Open source. If Jellyfin makes a decision you disagree with, you can fork it, modify it, or wait for the community to fix it. If Plex makes a decision you disagree with, you live with it or switch.
No rate limits on metadata. Plex has had issues with metadata rate limiting. Jellyfin is less aggressive about this.
Docker setup is simpler. Jellyfin’s official Docker image is well-maintained and straightforward. Plex’s is also fine but requires more environment variables for proper configuration.
Where Plex Wins
Apps. Plex has been at this longer and has a more polished client experience on TV platforms — Roku, Amazon Fire TV, Apple TV, smart TVs with native Plex apps. The Plex interface on these platforms is slicker. Jellyfin’s clients have improved significantly but still lag on some TV platforms.
Streaming outside your network (without a VPN). Plex’s relay feature lets you watch your media from anywhere without setting up VPN or opening ports. Plex routes the connection through their servers. It works, and it’s slower than a direct connection. Jellyfin requires either Tailscale, WireGuard, or port forwarding to watch outside your home network.
Plex Pass features if you pay for them. Offline sync, live TV + DVR support, home theater mode with multi-user watch history. If you’re already paying for Plex Pass and those features matter to you, the math changes.
Discovery features. Plex’s “Discover” tab integrates with streaming services to show what’s available on Netflix, Disney+, etc. alongside your local library. Useful if you want a unified interface for both. Jellyfin is your local library only.
Hardware Transcoding: Basically Equal Now
A few years ago, Plex gated hardware transcoding behind Plex Pass. Jellyfin had it free. That was a clear win for Jellyfin. Plex has since made hardware transcoding available without Plex Pass for most use cases. This is no longer a meaningful differentiator for most homelab setups.
Both handle Intel Quick Sync, AMD VAAPI, and NVIDIA NVENC. Configuration is similar on both. If transcoding capability is your deciding factor, flip a coin.
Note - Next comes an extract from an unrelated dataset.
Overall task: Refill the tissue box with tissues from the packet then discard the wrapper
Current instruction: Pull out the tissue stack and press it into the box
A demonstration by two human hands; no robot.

The “No Account” Argument Is Real
The Plex account requirement bothers more people than admit it. Your access to your own local media server is mediated through Plex’s authentication servers. The day Plex changes its terms, raises prices significantly, or goes down — even temporarily — affects your ability to watch your own library from apps that require sign-in.
This happened. In 2022, a Plex data breach exposed user emails, usernames, and hashed passwords. In 2023, Plex announced they would begin showing ads in free accounts. None of these affected local playback directly, but they’re data points about the direction of a proprietary service.
Jellyfin has no account. There’s nothing to breach, no subscription to raise, no ad tier to introduce. That’s not abstract — it’s a different risk profile.
Who Should Use Plex
- You have Plex Pass already and use the features that come with it
- You have family members on Roku or Fire TV who prefer the Plex app experience
- You specifically want the external access relay without setting up your own VPN
- You don’t care about the open source / account-required distinction
Who Should Use Jellyfin
- You’re starting fresh with no existing Plex investment
- You don’t want to create accounts with third-party services to access your own media
- You’re running a homelab where privacy and control are part of the point
- You’re willing to spend 30 minutes setting up Tailscale for remote access instead of using Plex’s relay
My Setup
I switched from Plex to Jellyfin about two years ago. The initial migration took an afternoon (re-scanning the library, reconnecting apps). The Jellyfin mobile and TV apps have improved every release cycle. Remote access via Tailscale takes about 15 minutes to set up and is more reliable than Plex’s relay.
The thing I miss from Plex: the Apple TV app was slightly better. The thing I don’t miss: everything else.
If you’re new to self-hosting media, start with Jellyfin. If you’re on Plex and it’s working fine, the switching cost probably isn’t worth it unless the account/cloud dependency bothers you.